* [PROBLEM DETAILS]: From the first line to the last, copy the material word for word; pictures stay out.

* [SOURCE MATERIAL]:
○ ○ ○
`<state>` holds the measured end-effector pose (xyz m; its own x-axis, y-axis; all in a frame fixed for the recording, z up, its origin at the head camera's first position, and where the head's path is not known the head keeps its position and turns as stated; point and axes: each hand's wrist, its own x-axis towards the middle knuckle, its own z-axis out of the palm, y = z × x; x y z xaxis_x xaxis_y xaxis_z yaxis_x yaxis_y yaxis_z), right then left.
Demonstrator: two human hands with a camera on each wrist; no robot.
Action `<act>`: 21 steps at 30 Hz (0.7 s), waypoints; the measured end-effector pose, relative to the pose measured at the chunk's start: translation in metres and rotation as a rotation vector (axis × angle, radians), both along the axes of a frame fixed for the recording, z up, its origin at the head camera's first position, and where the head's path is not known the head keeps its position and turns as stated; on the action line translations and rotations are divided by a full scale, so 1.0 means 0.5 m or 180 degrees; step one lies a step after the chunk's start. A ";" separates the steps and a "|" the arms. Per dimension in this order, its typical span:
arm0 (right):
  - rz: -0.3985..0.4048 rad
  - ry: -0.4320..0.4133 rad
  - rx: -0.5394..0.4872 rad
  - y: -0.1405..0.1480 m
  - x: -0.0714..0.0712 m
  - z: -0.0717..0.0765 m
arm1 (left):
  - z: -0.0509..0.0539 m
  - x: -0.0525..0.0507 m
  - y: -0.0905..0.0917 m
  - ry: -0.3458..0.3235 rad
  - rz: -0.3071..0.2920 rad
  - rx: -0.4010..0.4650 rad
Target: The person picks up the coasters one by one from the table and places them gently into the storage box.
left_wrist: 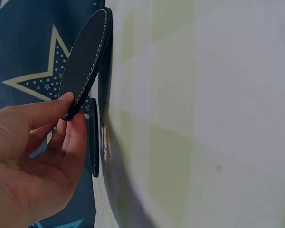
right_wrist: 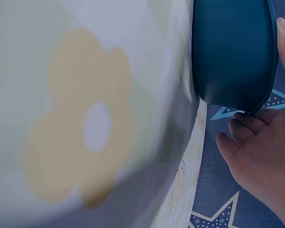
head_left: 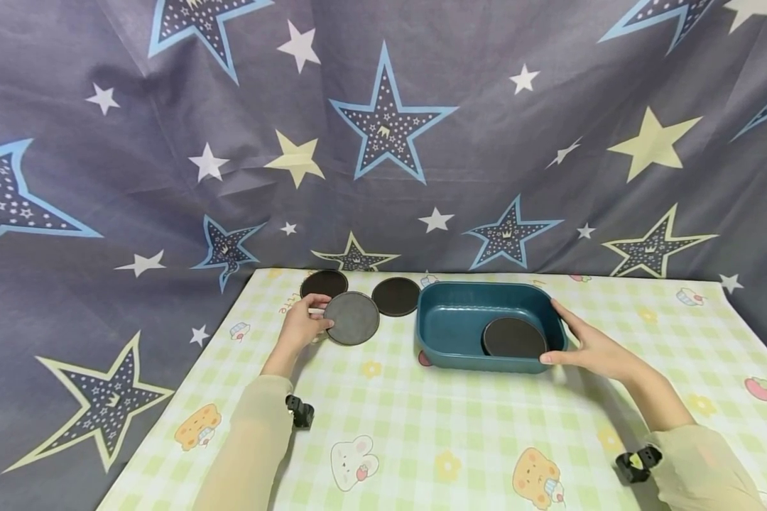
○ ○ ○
* [RESPONSE BOX]:
`<state>` holds the measured end-effector pose (xyz m; its own x-axis, y-axis; all in a frame fixed for the recording, z up, its origin at the head camera's first position, and where the head's path is not known the head keeps its position and turns as stated; point and axes: each hand's wrist, its own x-axis towards the middle knuckle, its own z-axis out of the palm, y = z × x; x y z xaxis_x xaxis_y xaxis_z yaxis_x yaxis_y yaxis_z), right then left.
Demonstrator: two human hands with a camera on each wrist; no robot.
Action `<act>`: 21 steps at 30 Hz (0.7 s), waypoints; the measured end-effector pose, relative to the pose measured at the chunk's start: translation in metres and rotation as a rotation vector (axis × angle, radians), both along the axes of a frame fixed for the recording, z up, its origin at the head camera's first position, and where the head's path is not known the head keeps its position and turns as stated; on the action line translations and rotations are divided by a full scale, so 1.0 means 0.5 m or 180 degrees; step one lies a step after the chunk's start. A ";" separates the steps and a "|" the arms. Per dimension in this order, its typical span:
arm0 (right):
  - rz: -0.3985..0.4048 rad
  - ry: -0.4320..0.4133 rad
  - rx: -0.5394..0.4872 rad
  - y: -0.1405..0.1480 m
  - x: -0.0714..0.0712 m
  - z: -0.0717..0.0765 m
arm1 (left):
  - z: -0.0509..0.0539 m
  - x: -0.0525..0.0507 m
  - y: -0.0905..0.0917 m
  - ry: -0.3458..0.3235 rad
  - rz: -0.3071..0.2920 rad
  - rx: -0.4010..0.4650 rad
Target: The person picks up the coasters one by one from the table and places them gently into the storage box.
left_wrist: 
right_wrist: 
head_left: 

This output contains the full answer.